_HOW TO COMPLETE THIS TASK_. A verbatim reproduction of the lines below, from the line containing "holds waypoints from" through the line containing "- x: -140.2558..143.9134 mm", both ends included, is the whole required output.
━━━━
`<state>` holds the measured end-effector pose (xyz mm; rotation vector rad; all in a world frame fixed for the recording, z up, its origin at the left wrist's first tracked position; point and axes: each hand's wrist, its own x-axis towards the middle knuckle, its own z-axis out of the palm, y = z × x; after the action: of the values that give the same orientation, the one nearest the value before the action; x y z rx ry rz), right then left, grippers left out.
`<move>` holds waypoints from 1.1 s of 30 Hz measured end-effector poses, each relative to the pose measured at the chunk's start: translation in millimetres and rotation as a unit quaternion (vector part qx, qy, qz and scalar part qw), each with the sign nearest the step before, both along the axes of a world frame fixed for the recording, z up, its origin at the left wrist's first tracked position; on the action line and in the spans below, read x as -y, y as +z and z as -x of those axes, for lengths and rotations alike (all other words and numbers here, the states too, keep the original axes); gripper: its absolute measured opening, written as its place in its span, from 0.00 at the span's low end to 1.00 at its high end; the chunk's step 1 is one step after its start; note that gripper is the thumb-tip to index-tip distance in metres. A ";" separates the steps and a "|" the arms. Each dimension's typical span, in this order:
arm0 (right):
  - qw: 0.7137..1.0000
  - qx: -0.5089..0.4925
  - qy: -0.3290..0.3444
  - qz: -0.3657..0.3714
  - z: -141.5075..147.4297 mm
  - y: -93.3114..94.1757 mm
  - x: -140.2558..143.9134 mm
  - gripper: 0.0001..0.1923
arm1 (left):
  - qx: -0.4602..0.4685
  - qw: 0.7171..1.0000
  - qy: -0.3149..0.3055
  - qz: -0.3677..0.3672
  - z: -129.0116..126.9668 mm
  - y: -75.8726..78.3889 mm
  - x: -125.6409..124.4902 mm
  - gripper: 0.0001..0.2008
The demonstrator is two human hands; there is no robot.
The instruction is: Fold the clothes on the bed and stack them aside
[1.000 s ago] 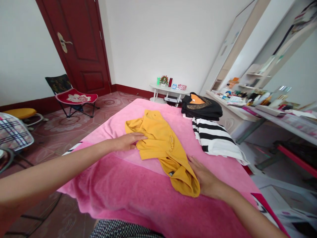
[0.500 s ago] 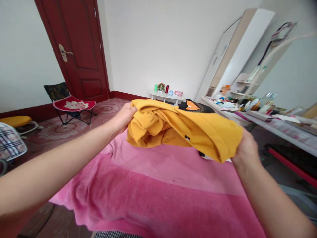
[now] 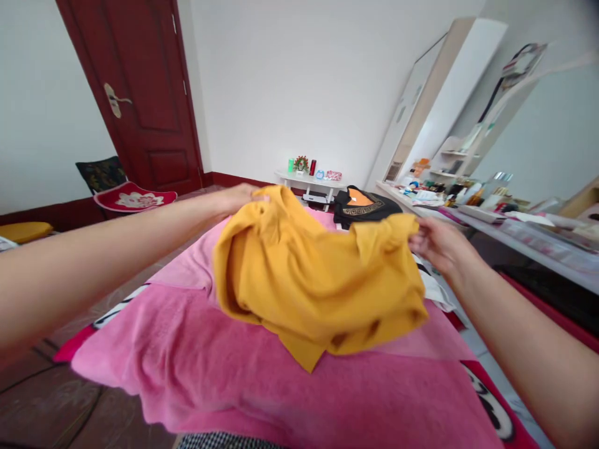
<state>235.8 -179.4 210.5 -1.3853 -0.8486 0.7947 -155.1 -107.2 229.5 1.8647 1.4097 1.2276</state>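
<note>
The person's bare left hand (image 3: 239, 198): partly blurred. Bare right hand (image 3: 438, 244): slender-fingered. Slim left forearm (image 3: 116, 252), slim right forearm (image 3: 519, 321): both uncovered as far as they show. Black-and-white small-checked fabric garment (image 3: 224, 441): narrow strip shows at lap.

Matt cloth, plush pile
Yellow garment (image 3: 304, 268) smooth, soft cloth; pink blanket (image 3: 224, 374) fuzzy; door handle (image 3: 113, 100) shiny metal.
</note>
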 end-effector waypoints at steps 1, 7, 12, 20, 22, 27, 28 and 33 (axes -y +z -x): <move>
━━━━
_WORKED SOLUTION_.
`<move>` holds waypoints from 1.1 s of 30 Hz measured end-effector poses, each relative to the pose measured at the chunk's start: translation in millimetres and rotation as a unit quaternion (vector part qx, qy, qz and scalar part qw), each with the sign nearest the step before, both along the axes of a world frame fixed for the recording, z up, its origin at the left wrist's first tracked position; on the action line and in the spans below, read x as -y, y as +z and z as -x of those axes, for lengths and rotations alike (all other words and numbers here, the states too, keep the original axes); gripper: its absolute measured opening, written as its place in its span, from 0.00 at the span's low end to 1.00 at its high end; the chunk's step 1 is one step after its start; note that gripper is the thumb-tip to index-tip distance in metres. A ";" separates the steps and a "|" the arms. Each dimension's typical span, in this order:
arm0 (right):
  - qw: 0.7137..1.0000
  - qx: -0.5089..0.4925
  - qy: -0.3290..0.3444
  - qz: -0.3657..0.3714
  - z: -141.5075..147.4297 mm
  - y: -93.3114..94.1757 mm
  - x: -140.2558..143.9134 mm

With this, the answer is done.